Traditional FJSP solvers assume you know the full job list upfront. You feed the problem to a MILP solver, wait minutes or hours for an optimal plan, then execute. Two failure modes kill this approach in production:

Arrival uncertainty: Jobs show up at random times. A static plan computed at 9 AM is obsolete by 9:05 AM when three urgent jobs land.
Recomputation cost: Solving MILP from scratch every time a job arrives burns CPU and introduces latency. In a trading context, you cannot pause order routing for 30 seconds while the solver reruns.

The RL approach sidesteps both problems by learning a policy that maps the current state (which machines are busy, which jobs are waiting) to a dispatching decision. No global recomputation required.

State Representation and Action Space

The agent observes a flattened vector encoding:

Machine status: For each machine, current utilization, time until free, and capability flags (which operations it can perform).
Job queue: For each waiting job, the next operation to schedule, processing time on each eligible machine, and total remaining work.
Partial schedule: Operations already assigned but not yet complete, so the agent knows which machines will be free soon.

The action space is constrained to a set of well-known dispatching rules:

Shortest Processing Time (SPT): Pick the job with the smallest next operation time.
Most Work Remaining (MWKR): Prioritize jobs with the longest total remaining work.
First Come First Served (FCFS): Respect arrival order.
Random: Baseline for comparison.

Instead of outputting raw machine-job assignments (which would explode the action space), the agent selects which rule to apply at each decision point.
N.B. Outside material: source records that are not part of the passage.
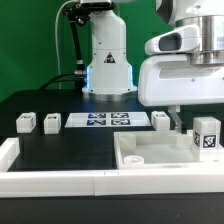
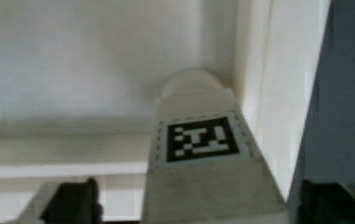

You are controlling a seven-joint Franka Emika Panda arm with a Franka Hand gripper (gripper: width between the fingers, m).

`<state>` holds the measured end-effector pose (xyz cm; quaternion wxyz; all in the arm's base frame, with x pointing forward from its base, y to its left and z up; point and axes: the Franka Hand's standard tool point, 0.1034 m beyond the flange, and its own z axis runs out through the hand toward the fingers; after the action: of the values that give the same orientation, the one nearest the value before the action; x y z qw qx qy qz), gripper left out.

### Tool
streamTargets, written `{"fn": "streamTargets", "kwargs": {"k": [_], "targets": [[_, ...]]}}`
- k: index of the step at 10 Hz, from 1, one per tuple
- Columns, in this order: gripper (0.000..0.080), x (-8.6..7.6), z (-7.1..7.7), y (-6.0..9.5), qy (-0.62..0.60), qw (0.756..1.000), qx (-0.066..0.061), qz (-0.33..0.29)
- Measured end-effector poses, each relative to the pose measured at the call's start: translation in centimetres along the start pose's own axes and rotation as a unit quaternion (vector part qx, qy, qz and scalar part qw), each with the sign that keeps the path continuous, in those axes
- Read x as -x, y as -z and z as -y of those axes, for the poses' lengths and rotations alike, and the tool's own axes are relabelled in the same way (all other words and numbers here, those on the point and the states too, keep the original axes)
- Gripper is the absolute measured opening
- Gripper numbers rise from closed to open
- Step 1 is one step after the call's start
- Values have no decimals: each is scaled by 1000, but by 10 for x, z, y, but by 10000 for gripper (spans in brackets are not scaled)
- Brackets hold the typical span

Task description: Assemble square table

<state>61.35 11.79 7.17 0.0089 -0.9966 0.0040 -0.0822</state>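
Smooth white plastic with a soft sheen makes up the square table's panel [image 1: 165, 158] and the block leg [image 2: 206, 165]. The leg carries a matt, printed black-and-white tag [image 2: 202, 138]. The desk [image 1: 60, 148] is matt black, edged by a smooth white wall [image 1: 50, 182]. The marker board [image 1: 100, 120] looks like a thin matt white sheet with black print. The robot arm's shell [image 1: 107, 55] is glossy white, and the hand [image 2: 200, 205] has dark, dull fingers [image 2: 76, 200].

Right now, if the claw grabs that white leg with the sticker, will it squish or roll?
Probably neither. The leg looks like hard plastic, so it is likely stiff. Its flat sticker face should stop it rolling. The smooth surface might slip a little.
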Motion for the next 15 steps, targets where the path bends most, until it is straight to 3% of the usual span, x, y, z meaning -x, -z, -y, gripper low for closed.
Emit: {"fn": "streamTargets", "kwargs": {"k": [1,2,3,6,9,15], "targets": [[391,0,0,0,0,1000,0,0],[391,0,0,0,0,1000,0,0],[290,0,0,0,0,1000,0,0],[291,0,0,0,-16,1000,0,0],[291,0,0,0,-135,991,-2,-1],[304,0,-23,-1,-350,936,16,-7]]}}
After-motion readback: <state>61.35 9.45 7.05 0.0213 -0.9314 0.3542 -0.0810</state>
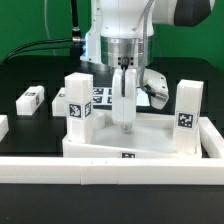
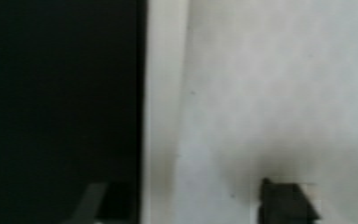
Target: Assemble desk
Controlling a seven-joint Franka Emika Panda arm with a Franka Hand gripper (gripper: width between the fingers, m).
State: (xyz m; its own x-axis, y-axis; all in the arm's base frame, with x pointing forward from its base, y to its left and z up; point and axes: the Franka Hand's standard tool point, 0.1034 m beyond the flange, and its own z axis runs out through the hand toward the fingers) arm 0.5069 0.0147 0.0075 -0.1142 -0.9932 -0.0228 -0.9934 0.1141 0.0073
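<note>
The robot's two-finger claw (image 1: pixel 123 88) hangs straight down over the middle of the scene. Right between its fingers stands a white plastic square post leg (image 1: pixel 124 115), upright, foot down on the wide flat white rimmed tabletop slab (image 1: pixel 140 143). The fingers straddle the upper part of that leg, but whether they press on it or stand just clear, I cannot tell.

Up close in the wrist view, the claw (image 2: pixel 190 200) shows two fingertips (image 2: pixel 282 198), one dark against a broad white surface, the other pale against black. That picture is too blurred to show contact.

On the slab, a second upright white post (image 1: pixel 80 103) with a black-and-white tag stands to the exterior view's left of the claw. A third tagged post (image 1: pixel 187 112) stands to the exterior view's right, and both are apart from the claw. A fourth white leg (image 1: pixel 32 98) lies on its side on the black table (image 1: pixel 40 125), well off at the exterior view's left. A long white border bar (image 1: pixel 100 167) runs along the front.
</note>
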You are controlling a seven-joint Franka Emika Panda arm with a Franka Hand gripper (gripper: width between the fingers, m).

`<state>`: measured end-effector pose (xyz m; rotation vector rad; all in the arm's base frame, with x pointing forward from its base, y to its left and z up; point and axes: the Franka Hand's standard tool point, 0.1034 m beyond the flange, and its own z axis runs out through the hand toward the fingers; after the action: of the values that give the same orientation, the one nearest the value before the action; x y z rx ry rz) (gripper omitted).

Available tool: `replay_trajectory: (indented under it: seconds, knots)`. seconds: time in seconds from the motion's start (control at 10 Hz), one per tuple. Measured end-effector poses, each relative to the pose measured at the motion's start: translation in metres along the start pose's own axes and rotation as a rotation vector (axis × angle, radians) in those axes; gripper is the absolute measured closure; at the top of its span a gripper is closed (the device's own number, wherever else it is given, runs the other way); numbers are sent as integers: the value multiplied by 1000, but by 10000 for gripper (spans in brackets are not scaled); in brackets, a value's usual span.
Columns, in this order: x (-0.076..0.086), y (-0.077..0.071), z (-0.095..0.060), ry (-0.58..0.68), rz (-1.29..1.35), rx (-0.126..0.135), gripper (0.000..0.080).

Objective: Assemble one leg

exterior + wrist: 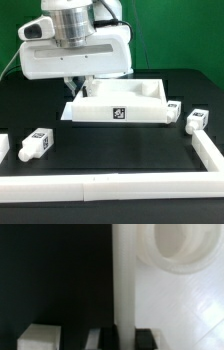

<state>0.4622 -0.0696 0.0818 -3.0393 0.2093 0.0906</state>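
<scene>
The large white tray-like top (140,104) lies at the middle of the black table, with a tag on its front wall. My gripper (85,90) is down at its far corner on the exterior view's left. In the wrist view the two dark fingers (100,339) stand on either side of the top's thin wall (122,291) and touch it, so the gripper (122,339) is shut on that wall. A round corner hole (185,249) shows in the top. One leg (37,143) lies at the front left and another leg (196,120) lies right of the top.
A small tagged white part (172,104) sits against the top's right side. A low white barrier (120,184) runs along the front and up the right side (208,150). A white piece (3,147) shows at the left edge. A blurred white block (40,339) lies beside one finger.
</scene>
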Motion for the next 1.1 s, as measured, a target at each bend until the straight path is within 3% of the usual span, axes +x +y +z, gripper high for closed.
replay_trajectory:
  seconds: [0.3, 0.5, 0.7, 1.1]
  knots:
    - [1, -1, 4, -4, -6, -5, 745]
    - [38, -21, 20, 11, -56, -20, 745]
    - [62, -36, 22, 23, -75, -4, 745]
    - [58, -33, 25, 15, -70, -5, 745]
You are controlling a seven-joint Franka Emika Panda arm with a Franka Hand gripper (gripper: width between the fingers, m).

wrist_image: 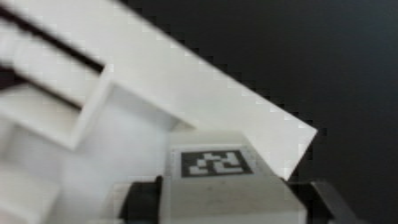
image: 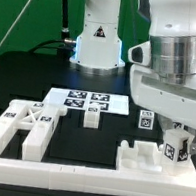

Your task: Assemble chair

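The bench has a matte black surface, backed by a green screen. A white border rail runs along its near edge. Near that edge, at the exterior view's right, the end effector pinches a tagged chair block. One tag faces the wrist camera; the block's long axis cannot be determined. The cross-braced frame lies flat toward the exterior view's left.

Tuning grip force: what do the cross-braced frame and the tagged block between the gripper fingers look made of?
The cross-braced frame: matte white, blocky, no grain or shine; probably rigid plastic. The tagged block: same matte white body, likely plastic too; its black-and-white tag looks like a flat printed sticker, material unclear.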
This design keeps the policy lightweight (a small multi-layer perceptron) and training tractable.

Training with Proximal Policy Optimization

The paper uses PPO, a policy gradient method that clips updates to prevent catastrophic policy collapses. The reward signal is negative total completion time: the agent gets a penalty proportional to how long all jobs take to finish.

Key training details:

Event-driven simulation: The environment advances time to the next event (job arrival, operation completion) rather than ticking at fixed intervals. This matches production reality and reduces wasted computation.
Heterogeneous datasets: Training mixes problem instances with varying job counts, operation counts per job, and machine capabilities. The goal is a policy that generalizes across arrival distributions, not one that overfits to a single factory layout.
Arrival rate variation: Some episodes have bursty arrivals (ten jobs land in five minutes, then silence), others have steady trickles. The agent learns to balance greedy short-term packing against leaving slack for future high-priority jobs.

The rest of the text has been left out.